AIM OF THE EXERCISE: Below are some entries; state how many of their lines contain the word "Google", with nothing else in the reply.

INPUT DATA:
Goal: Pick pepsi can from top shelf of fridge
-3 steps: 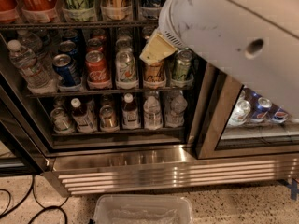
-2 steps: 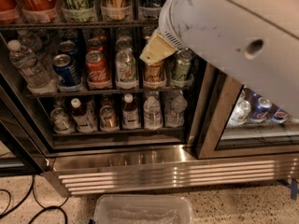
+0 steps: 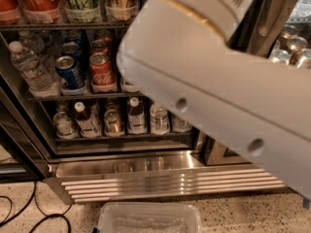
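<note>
White arm (image 3: 214, 96) blocks the fridge (image 3: 146, 166), hiding the tool, whose state I cannot tell; pepsi can (image 3: 70, 72) uncovered

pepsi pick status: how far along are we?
Done: the fridge looks open, and the white arm is in front of its racks. In hand: the reach; the claw is hidden behind the arm, so no grasp is confirmed. Left: grip and lift. The only pepsi can in view stands untouched beside a Coca-Cola can, one rack below the top shelf in view.
</note>
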`<action>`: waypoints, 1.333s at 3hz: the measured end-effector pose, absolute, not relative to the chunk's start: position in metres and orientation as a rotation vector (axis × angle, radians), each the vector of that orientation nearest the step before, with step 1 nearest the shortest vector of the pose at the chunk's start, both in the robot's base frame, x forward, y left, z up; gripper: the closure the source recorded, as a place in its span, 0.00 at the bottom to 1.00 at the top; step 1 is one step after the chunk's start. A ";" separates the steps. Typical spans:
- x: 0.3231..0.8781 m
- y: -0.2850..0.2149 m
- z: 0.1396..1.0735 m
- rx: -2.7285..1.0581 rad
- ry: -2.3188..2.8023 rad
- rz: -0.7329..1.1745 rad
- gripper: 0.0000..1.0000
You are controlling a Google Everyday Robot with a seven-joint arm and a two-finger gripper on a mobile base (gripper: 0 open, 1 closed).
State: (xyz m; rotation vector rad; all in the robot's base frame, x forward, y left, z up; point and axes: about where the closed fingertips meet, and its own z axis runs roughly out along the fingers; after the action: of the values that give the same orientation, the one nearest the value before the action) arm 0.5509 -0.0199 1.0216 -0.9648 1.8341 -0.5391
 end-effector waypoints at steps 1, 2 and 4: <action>0.564 -0.030 1.028 -0.823 1.869 -0.618 0.00; 0.562 -0.036 1.038 -0.734 1.875 -0.610 0.00; 0.560 -0.033 1.038 -0.657 1.880 -0.566 0.00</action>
State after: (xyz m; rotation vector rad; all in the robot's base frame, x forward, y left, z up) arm 0.5597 -0.0334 1.0379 -0.6571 1.8795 -0.5664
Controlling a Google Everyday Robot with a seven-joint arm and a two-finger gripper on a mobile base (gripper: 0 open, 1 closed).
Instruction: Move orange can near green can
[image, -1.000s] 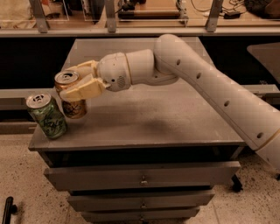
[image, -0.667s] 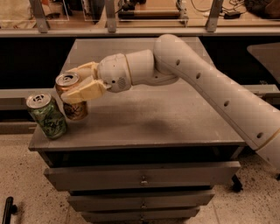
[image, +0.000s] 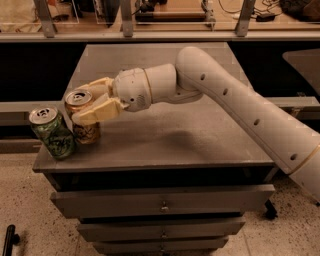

YOUR SOLUTION: 2